[Maria-developers] LIMIT optimisations
Hi, Following this discussion in 2007 : http://lists.mysql.com/internals/34287 Is there any plan to implement such an optimisation in MariaDB ? (I think a lot of web app using pagination could take benefit of such an optimisation, although there are some workarounds to avoid big LIMIT for pagination) Thanks ! Jocelyn
Hi! Catching up with my old emails...
"Jocelyn" == Jocelyn Fournier <joce@doctissimo.fr> writes:
Jocelyn> Hi, Jocelyn> Following this discussion in 2007 : http://lists.mysql.com/internals/34287 Jocelyn> Is there any plan to implement such an optimisation in MariaDB ? (I Jocelyn> think a lot of web app using pagination could take benefit of such an Jocelyn> optimisation, although there are some workarounds to avoid big LIMIT for Jocelyn> pagination) Thanks for the reference to the old discussion, I had missed the original and it was interesting reading. The problem here is that if you do a lot of deletes of rows or updates of keys, it would be hard to impossible to efficiently store a position id for each row. However some of the storage engines have a direct position to rows. - For MyISAM (and Maria) with static lengths row, you can directly jump to row 'X'. - For Maria, each 'dynamic length row' has an ID that one can use for positioning (There may be 'holes' in the ID, but that could be taken care of). However, neither of the above would help if you want to have position based on an index. Exactly what problem is it that you want to solve ? I saw your question of: How to optimize select * from abc limit 1000,30? Can't you use the HANDLER calls for this ? (This allows you to freely read backwards/forwards on an index with limit) In this case you don't know exactly where you are in the table, but you can freely move 30 rows from your current position.

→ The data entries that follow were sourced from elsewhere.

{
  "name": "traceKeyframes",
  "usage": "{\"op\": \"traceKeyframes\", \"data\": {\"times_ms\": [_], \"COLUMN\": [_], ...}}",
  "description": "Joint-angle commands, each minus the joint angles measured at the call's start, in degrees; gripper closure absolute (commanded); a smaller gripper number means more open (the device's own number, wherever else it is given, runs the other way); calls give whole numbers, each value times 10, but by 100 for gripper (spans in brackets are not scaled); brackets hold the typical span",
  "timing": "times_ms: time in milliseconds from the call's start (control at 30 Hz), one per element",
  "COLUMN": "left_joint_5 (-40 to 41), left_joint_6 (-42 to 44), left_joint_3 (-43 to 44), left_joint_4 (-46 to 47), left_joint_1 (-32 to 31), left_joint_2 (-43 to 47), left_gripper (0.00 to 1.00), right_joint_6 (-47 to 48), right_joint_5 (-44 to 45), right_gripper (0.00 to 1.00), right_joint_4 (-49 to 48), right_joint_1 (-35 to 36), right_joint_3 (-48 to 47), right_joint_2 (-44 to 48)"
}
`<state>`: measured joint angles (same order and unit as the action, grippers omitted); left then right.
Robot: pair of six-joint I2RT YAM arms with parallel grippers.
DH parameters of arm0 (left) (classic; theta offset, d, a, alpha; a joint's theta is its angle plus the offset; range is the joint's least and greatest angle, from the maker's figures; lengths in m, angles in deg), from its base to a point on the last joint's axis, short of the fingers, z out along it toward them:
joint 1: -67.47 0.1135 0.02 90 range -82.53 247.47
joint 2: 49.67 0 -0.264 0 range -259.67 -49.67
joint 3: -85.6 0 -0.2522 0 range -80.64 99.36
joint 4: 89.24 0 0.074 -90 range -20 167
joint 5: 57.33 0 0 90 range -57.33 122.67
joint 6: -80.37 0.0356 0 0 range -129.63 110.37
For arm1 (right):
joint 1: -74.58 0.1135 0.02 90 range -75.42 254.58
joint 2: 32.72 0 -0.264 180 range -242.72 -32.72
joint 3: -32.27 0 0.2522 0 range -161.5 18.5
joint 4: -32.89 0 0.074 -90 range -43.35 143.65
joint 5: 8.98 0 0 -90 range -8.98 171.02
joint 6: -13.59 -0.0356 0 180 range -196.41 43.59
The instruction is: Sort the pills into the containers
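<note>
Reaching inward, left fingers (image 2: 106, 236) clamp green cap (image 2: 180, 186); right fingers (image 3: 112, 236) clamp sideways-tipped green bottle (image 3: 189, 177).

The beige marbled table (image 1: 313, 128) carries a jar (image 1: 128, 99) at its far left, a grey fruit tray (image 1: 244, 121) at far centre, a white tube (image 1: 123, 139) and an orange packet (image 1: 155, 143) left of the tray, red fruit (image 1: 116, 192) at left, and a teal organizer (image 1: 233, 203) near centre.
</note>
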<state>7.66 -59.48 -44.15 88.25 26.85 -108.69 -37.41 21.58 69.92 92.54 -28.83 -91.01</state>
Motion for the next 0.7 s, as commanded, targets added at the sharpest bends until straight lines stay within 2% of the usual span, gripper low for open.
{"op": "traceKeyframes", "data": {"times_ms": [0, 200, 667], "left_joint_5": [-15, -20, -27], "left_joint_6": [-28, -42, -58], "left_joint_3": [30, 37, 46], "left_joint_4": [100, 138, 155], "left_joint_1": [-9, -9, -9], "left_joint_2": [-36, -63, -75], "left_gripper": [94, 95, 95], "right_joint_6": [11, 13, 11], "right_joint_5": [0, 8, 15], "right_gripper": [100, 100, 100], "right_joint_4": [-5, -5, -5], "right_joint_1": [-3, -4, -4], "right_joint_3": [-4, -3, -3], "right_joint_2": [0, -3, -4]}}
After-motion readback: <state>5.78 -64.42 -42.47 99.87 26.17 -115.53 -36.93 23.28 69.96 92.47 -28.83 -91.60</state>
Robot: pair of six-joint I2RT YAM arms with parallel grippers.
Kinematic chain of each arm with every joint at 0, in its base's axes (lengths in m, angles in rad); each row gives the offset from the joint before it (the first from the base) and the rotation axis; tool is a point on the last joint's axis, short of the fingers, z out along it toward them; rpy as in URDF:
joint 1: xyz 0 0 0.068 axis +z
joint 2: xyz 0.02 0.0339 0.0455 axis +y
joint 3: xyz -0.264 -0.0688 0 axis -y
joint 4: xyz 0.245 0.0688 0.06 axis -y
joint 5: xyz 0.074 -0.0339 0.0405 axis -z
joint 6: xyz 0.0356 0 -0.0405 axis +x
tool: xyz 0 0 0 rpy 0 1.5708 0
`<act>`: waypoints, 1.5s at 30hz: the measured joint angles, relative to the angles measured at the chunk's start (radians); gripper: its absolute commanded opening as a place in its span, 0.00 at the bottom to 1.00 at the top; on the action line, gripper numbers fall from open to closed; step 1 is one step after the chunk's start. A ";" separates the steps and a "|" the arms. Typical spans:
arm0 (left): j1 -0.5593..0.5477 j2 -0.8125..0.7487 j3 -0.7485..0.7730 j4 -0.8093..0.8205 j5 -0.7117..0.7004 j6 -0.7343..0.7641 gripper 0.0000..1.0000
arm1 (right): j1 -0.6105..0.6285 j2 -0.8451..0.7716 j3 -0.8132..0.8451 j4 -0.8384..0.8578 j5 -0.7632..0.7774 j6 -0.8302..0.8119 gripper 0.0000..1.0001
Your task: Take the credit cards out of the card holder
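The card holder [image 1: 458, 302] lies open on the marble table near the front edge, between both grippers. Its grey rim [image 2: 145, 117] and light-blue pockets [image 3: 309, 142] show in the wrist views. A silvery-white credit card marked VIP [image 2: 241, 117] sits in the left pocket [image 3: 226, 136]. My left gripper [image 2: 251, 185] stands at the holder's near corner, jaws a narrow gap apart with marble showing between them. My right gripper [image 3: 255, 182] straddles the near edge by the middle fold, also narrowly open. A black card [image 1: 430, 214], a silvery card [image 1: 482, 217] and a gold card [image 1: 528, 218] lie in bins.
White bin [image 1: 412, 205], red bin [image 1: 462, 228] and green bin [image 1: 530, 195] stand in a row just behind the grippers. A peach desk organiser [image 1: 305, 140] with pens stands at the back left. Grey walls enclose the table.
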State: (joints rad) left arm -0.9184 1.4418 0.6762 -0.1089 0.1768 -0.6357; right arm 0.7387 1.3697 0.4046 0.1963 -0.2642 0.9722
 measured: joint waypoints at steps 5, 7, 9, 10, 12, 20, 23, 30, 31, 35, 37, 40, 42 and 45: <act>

If you could describe your application a bit, there is maybe ways to easily extend the handler interface to solve your problem... For example, knowing this would help: - Do you want rows in position order, not key order? - Do you need to read a row from a specific position (1000) or do you need to read rows backward/forward based on an old position? - Do you need to read rows backwards? (By the way, I don't understand Sergei's comment about read_set in this context) Regards, Monty
Hi ! On a bulletin board context, that's quite simple : Let's say we want to display a forum thread containing a lot of posts. To simplify, I have the following table 'posts' which contains : - id_thread - id_post - content - id_author If I want to display a paginated posts list of a given topic, with 30 posts per page, I have to do : SELECT content, author_name FROM posts LEFT JOIN author USING (id_author) ....... WHERE id_thread=.... ORDER BY id_post ASC LIMIT x,30 I have a PK on (id_thread, id_post). If I have a lot of posts in this thread, I could have easily a big LIMIT to get the last pages of the thread, which are the more often read (and the query will be triggered quite often especially if google like my bulletin board :)). The current behaviour of MyISAM seems to be to always scan all the rows; than means if I have a LIMIT 12000,40, the first useless 12000 rows will be scanned, and this is especially bad if "content" is a TEXT field (no static lengths row here). That means the more pages I have, to slower is the query. The only workarounds I have found for now are : - to maintain in my application a (id_post => position) mapping, which allows me to do a range search without limit clause which is quite fast. - to do a SELECT id_post FROM id_thread=.... ORDER BY id_post ASC LIMIT x,1 and SELECT id_post FROM id_thread=... ORDER BY id_post ASC LIMIT x+31,1, and use these two positions to make a range search without limit clause (a kind of manually ICP) HANDLER doesn't seem to solve the issue, because I cannot jump easily on the row number 12000 in index (id_thread, id_post). Moreover I cannot make my JOIN as well. So to sum up : - I want rows in key order, but key order should most of the time matches the row position - I need to read a row from a specific position - I don't need to read rows backwards I don't know if index condition pushdown is currently used to optimize LIMIT clause, but than could indeed improve a lot those kind of issues. MRR should not help here since usually rows in the data file are in the same order than in this specific index. Thanks, Jocelyn Le 10/03/10 21:12, Michael Widenius a écrit :
Hi!
Catching up with my old emails...
"Jocelyn" == Jocelyn Fournier<joce@doctissimo.fr> writes:
Jocelyn> Hi, Jocelyn> Following this discussion in 2007 : http://lists.mysql.com/internals/34287
Jocelyn> Is there any plan to implement such an optimisation in MariaDB ? (I Jocelyn> think a lot of web app using pagination could take benefit of such an Jocelyn> optimisation, although there are some workarounds to avoid big LIMIT for Jocelyn> pagination)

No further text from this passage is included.